Am 28. cr. blieb die Sonne stehen – und alle Leute spürten das Erdgewicht als etwas frei Beherrschbares in den eigenen Gliedern, so daß sie mit der Erde um die Sonne spielten wie sie wollten; und in ihrem Willen war von selbst ein Unisono. So setzten sich, als der Frühling sich vom Winter getrennt hatte, und die Jahreszeit ebenfalls selbständig geworden war, auch Sterben und Werden wie Schlafen und Wachen sauber auseinander und verunreinigten nicht mehr ihren Mittelstand, so daß in jeder Beziehung das Aus und Ein exakt funktionierte, und alles und alle jetzt wußten, wo aus und wo ein.
Aber das allerbeste: an Stelle des Todes war das aus- und einatmende, zusammenhängende, nicht mehr unterbrochene Leben getreten; das Sterben hatte sich mit dem Werden jetzt lebendig und leibhaftig verständigt. Und nun vergaß alle Welt das vorige – und Krendelen vergaß es auch, so daß er nicht einmal berühmt wurde!
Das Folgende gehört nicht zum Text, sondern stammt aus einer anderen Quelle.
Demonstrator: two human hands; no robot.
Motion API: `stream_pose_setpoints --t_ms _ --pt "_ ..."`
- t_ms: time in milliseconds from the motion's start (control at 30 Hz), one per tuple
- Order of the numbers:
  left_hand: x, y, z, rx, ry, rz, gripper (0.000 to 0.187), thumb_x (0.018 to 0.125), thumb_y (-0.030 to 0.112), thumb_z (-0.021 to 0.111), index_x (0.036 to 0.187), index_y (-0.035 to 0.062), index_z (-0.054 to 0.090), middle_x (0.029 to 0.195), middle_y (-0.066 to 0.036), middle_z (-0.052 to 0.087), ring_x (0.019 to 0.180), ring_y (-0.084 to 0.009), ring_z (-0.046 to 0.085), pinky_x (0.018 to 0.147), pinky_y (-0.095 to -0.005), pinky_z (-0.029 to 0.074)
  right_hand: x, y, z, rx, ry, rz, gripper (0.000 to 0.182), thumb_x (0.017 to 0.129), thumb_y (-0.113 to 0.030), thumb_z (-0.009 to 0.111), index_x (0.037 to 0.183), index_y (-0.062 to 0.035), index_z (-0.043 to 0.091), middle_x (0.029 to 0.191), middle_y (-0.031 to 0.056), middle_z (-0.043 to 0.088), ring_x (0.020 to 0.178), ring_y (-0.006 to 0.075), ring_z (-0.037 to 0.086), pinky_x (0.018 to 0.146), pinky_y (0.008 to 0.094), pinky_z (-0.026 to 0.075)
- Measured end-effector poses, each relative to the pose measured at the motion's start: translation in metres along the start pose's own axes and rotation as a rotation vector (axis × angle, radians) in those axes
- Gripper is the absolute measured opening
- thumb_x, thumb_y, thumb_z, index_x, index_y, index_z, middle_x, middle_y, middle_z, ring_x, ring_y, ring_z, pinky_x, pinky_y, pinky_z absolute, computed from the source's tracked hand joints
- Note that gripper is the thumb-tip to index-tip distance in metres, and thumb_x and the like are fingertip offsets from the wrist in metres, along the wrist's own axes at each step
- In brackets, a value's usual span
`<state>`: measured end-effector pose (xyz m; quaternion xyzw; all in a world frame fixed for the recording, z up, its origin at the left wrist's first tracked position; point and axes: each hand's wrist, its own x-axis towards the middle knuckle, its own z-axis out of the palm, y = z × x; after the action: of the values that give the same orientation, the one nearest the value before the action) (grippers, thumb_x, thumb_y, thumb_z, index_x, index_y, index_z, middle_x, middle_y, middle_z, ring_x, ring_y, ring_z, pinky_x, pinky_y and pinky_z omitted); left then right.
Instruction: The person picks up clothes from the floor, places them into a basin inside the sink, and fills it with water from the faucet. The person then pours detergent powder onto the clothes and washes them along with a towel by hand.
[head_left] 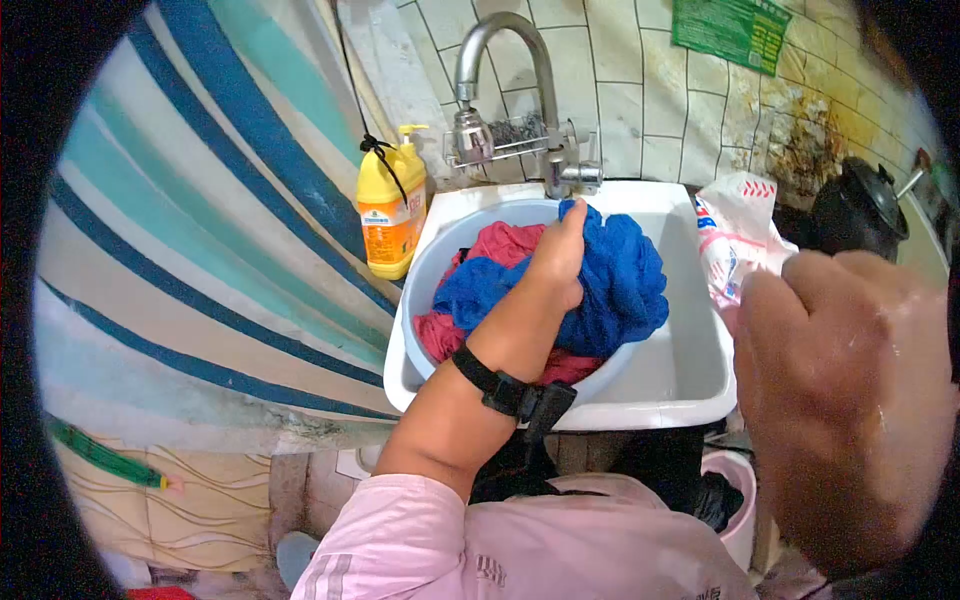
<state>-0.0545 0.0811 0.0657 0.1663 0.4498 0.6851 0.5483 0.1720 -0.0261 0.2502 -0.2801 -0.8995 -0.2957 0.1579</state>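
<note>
A bunched blue cloth, perhaps a towel, lies on top of pink-red cloth in a pale blue basin. My left hand is closed at the middle of the blue cloth; its fingers are partly hidden by the folds. Very near the camera on the right, my right hand is raised in a fist with wet skin. Whatever it holds, if anything, is out of sight. The basin sits inside a white sink, under a curved metal faucet.
Left of the sink stands a yellow pump jug with an orange label. A white and red plastic packet lies at the sink's right edge, near a black lidded pot. Below is a pink bucket. A striped curtain hangs at left.
</note>
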Motion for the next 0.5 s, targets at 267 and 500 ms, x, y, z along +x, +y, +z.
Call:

In dieser einen Hinsicht war es vormals herrlicher.
Von der Wolke, welche so gern geregnet hätte
Ach! Wie zufrieden war die Welt. Gelber Sonnenschein lag wie Eiersauce überall ausgegossen. Die Kühe grasten, der Himmel war ein einziges breites Lachen. Eine Menge Rosenlauben plauderten mit der leichten Luft ins Gelage hinein. Greise wandelten mit sanften grauen Köpfen. Alte Frauen falteten die Hände überm Schoß und saßen da, wie aus Lebkuchenteig gebacken. Und ein ganz kleines, unschuldiges Kind nieste in einer so allerliebsten Weise, daß ein Huhn in die Höhe flog und nervös zu gackern begann, alles war im Einklang, selbst ein Trunkener, der hin und her torkelte, wirkte so verzeihlich, so glücklich, so idyllisch, daß ohne ihn an allem noch das Beste gefehlt hätte.